> [Data to use]:
- Opening Delimiter -

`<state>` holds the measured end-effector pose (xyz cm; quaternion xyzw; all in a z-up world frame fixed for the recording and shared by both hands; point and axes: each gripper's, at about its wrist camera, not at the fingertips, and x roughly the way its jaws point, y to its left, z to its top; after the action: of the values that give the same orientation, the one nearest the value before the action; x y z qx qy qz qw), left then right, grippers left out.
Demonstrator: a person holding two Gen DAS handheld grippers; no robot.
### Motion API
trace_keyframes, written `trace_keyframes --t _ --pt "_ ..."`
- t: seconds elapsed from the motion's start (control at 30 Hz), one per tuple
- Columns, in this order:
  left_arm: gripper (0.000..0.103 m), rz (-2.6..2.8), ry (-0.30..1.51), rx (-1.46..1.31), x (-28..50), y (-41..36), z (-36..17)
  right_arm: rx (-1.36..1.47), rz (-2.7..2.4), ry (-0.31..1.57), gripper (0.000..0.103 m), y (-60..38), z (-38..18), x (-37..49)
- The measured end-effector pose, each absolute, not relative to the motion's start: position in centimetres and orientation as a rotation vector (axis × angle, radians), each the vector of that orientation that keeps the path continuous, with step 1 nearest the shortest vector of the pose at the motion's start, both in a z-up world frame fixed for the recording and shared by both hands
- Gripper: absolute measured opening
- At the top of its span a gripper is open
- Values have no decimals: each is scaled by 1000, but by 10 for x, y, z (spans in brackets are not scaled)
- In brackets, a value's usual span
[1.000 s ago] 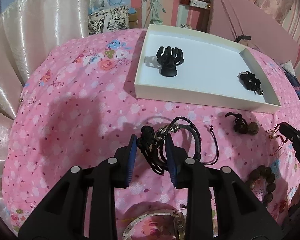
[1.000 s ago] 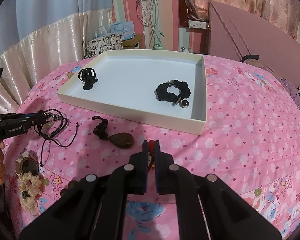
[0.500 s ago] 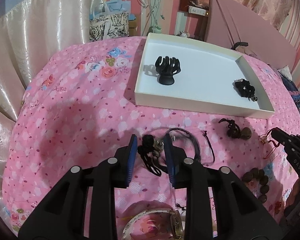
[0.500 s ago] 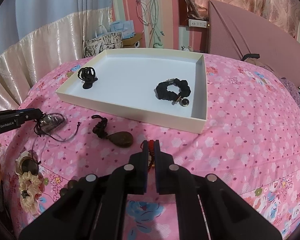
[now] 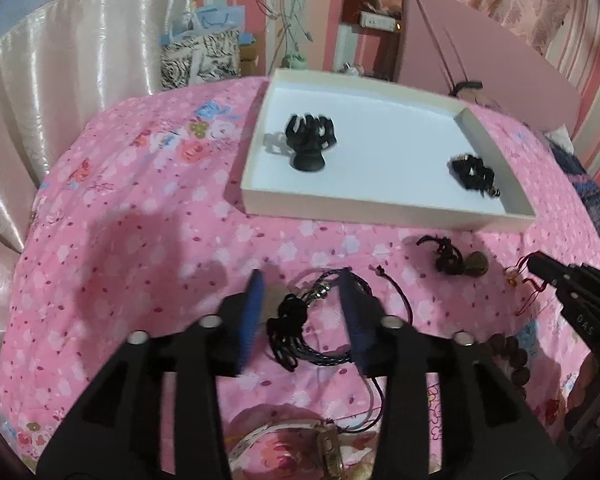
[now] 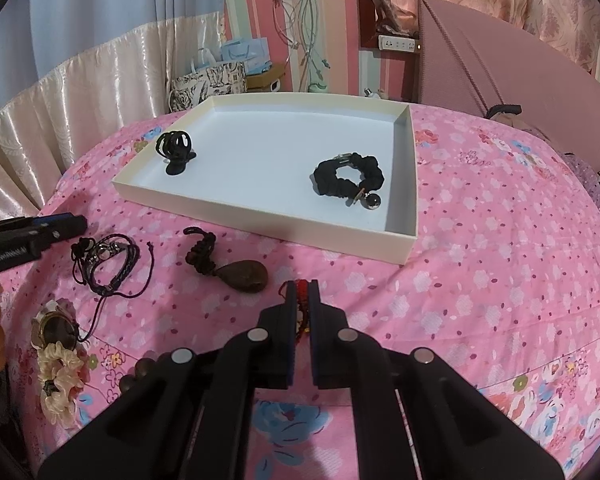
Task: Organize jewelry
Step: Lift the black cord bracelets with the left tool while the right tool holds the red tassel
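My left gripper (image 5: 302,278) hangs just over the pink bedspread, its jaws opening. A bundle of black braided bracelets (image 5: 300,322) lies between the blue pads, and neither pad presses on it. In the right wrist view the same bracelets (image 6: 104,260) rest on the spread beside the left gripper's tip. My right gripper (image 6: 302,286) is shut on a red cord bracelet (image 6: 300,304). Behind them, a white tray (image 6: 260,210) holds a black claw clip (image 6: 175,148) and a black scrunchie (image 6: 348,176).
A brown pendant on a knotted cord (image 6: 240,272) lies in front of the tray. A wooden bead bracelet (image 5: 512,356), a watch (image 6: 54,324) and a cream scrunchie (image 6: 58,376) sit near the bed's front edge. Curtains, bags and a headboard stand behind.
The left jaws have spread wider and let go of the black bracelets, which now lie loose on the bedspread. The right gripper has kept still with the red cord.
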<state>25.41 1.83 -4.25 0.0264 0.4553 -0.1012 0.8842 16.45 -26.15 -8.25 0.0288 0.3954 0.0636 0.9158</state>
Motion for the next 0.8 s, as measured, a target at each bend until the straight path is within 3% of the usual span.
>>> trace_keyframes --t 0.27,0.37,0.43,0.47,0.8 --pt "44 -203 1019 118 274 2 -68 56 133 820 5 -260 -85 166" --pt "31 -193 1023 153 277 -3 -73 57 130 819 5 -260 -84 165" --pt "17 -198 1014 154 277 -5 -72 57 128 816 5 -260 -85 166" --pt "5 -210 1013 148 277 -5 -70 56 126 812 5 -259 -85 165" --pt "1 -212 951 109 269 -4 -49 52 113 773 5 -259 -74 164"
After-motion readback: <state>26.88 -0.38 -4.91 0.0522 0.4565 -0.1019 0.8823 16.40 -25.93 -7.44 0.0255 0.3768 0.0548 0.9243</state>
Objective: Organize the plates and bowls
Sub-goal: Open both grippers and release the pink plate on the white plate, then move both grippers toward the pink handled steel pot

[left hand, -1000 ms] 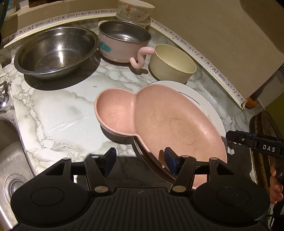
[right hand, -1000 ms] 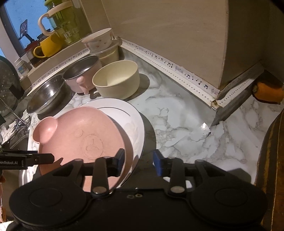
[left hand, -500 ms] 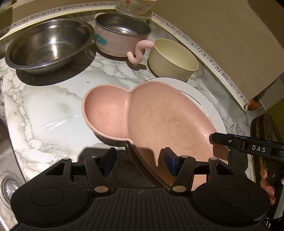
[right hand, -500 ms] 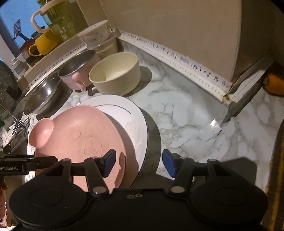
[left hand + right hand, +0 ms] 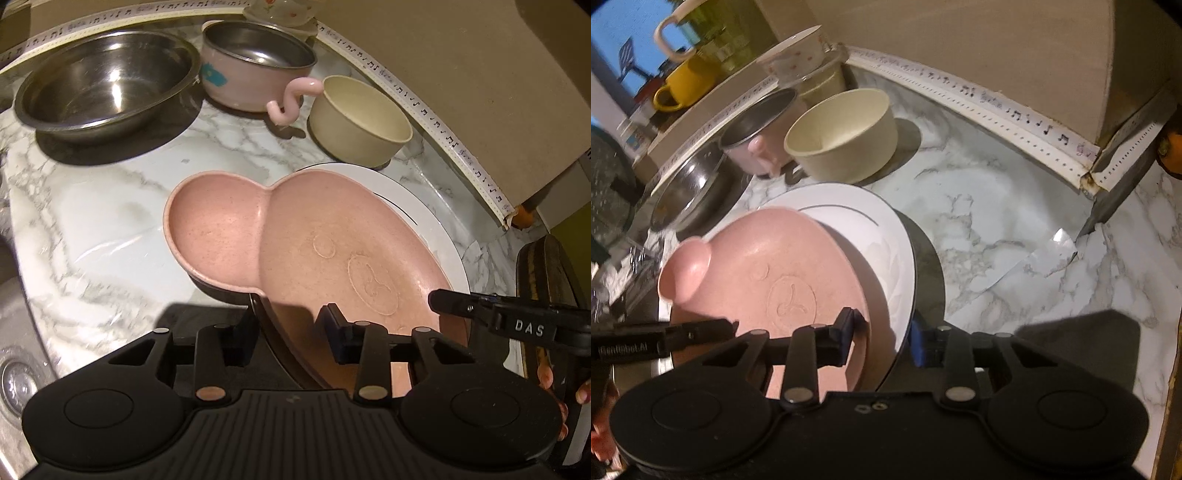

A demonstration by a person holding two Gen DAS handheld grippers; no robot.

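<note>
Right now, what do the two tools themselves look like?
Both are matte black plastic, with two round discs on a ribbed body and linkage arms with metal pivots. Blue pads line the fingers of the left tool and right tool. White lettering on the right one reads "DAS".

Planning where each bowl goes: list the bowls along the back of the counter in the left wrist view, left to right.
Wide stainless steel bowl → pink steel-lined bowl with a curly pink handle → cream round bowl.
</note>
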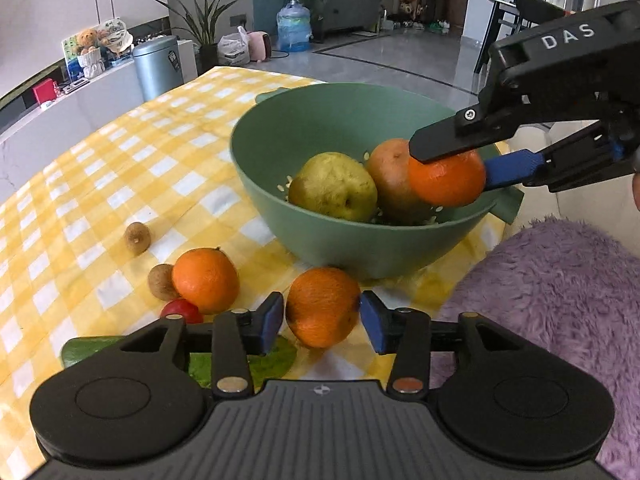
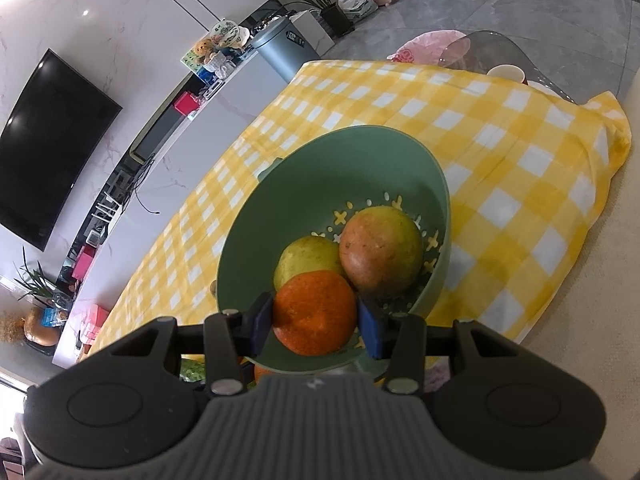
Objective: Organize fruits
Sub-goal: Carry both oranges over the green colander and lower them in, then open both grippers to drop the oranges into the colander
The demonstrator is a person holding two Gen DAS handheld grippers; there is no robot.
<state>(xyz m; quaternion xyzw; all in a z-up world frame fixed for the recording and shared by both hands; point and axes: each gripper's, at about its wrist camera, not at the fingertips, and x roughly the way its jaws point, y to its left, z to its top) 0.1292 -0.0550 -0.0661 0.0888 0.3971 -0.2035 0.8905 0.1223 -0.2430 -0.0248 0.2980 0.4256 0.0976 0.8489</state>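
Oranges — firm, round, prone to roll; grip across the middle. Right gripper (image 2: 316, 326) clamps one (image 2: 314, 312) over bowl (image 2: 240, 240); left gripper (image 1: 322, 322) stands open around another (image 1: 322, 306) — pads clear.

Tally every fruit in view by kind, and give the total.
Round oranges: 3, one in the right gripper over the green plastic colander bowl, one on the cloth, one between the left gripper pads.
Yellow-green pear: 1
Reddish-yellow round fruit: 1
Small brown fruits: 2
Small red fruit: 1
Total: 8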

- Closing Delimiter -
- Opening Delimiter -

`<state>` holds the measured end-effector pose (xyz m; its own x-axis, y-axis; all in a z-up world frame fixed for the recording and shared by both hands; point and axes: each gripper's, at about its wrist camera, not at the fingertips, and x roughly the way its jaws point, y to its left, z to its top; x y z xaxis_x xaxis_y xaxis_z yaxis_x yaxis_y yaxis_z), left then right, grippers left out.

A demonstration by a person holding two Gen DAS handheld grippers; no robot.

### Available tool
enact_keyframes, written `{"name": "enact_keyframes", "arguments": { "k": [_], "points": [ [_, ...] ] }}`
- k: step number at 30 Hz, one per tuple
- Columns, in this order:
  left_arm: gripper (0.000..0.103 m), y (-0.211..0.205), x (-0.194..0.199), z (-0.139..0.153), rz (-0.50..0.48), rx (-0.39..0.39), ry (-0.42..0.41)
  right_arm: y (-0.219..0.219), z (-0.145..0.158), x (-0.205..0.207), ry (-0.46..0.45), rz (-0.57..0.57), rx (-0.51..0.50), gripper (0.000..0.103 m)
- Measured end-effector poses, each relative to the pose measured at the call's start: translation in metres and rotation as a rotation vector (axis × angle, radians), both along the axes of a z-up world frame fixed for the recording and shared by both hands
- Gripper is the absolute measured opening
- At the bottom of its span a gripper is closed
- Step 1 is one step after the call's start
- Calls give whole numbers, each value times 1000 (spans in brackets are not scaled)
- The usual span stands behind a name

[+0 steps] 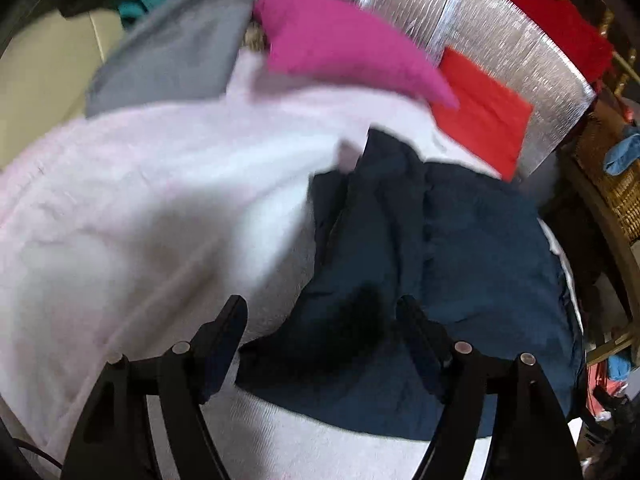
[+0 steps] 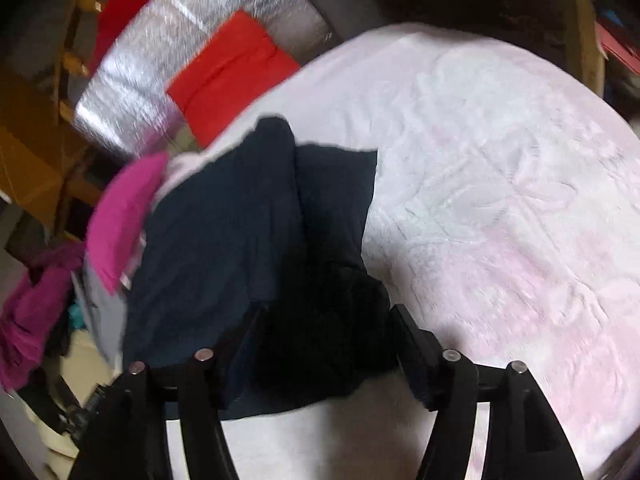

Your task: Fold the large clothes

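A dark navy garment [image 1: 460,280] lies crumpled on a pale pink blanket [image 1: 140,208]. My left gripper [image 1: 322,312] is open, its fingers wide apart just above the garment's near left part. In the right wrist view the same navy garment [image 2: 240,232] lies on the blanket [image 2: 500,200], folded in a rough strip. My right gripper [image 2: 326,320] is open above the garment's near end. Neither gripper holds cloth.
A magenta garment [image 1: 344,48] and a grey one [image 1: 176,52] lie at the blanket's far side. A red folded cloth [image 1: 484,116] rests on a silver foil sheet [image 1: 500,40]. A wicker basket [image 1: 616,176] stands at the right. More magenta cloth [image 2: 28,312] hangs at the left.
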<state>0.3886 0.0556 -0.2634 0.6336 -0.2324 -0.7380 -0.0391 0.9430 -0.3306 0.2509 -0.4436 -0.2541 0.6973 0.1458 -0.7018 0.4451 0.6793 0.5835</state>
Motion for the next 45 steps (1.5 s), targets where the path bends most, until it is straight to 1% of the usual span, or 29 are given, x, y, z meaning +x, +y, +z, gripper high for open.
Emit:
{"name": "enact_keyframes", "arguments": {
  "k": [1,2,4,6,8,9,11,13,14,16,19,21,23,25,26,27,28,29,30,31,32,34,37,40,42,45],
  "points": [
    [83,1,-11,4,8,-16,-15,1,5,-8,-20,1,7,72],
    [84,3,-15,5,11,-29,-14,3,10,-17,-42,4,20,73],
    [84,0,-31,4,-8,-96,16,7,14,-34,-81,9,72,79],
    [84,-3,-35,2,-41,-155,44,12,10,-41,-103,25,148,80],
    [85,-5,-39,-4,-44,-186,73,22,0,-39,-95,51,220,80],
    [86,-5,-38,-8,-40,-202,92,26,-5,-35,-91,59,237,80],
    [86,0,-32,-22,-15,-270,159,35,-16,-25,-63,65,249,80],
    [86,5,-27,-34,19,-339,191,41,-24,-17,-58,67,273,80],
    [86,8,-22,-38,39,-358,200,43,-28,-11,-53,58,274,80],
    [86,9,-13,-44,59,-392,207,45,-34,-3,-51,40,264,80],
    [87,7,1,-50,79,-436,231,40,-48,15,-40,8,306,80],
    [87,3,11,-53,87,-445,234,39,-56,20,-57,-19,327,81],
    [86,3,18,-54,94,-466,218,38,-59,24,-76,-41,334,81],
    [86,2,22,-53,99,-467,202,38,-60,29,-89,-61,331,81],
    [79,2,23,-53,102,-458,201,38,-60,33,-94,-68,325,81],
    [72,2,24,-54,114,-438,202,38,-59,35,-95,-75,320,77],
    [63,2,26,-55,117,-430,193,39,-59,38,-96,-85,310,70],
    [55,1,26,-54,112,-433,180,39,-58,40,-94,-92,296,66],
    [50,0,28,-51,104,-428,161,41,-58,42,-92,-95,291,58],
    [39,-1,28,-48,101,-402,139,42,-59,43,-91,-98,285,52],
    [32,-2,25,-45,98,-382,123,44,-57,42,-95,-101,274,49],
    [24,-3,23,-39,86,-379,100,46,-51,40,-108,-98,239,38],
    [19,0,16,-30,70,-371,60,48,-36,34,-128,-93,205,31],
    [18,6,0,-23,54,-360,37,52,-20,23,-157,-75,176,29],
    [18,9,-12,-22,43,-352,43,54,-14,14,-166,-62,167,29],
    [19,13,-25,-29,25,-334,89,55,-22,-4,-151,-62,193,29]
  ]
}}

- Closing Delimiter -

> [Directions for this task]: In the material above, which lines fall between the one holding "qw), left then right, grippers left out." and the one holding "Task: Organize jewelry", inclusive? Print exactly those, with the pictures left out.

> [Response box]:
`<state>` holds the measured end-effector pose (xyz cm; quaternion xyzw; all in a z-up world frame fixed for the recording and shared by both hands; point and axes: each gripper's, at about its wrist camera, not at the fingertips, and x roughly the way its jaws point, y to its left, z to its top; after the action: of the values that give the same orientation, the one nearest the value before the action; x y z qx qy qz qw), left then right, grippers left out.
Demonstrator: a person holding two Gen DAS handheld grippers; no robot.
### Motion API
trace_keyframes, written `trace_keyframes --t _ --pt "_ ..."`
- t: seconds elapsed from the motion's start (control at 30 Hz), one per tuple
- Columns, in this order:
  left_arm: gripper (0.000..0.103 m), rz (-2.6..2.8), ry (-0.30..1.51), rx (-1.46..1.31), x (-28..50), y (-41..36), z (-36..17)
  right_arm: rx (-1.36..1.47), rz (-2.7..2.4), ry (-0.31..1.57), gripper (0.000..0.103 m), y (-60..38), z (-38..18), x (-37..49)
- The measured end-effector pose, each absolute, not relative to the motion's start: position in centimetres and orientation as a rotation vector (axis × angle, radians), each the vector of that orientation that keeps the path continuous, with step 1 nearest the shortest vector of the pose at the motion's start, both in a z-up world frame fixed for the recording and shared by both hands
- Gripper: absolute measured opening
- At the top of its span a gripper is open
- Values have no decimals: each is scaled by 1000, but by 10 for x, y, z (spans in brackets are not scaled)
- In brackets, a value's usual span
[1.000 s ago] 
[1.000 s ago] 
[0.500 s ago] 
[0.500 s ago] 
[now] 
[now] 
Task: Organize jewelry

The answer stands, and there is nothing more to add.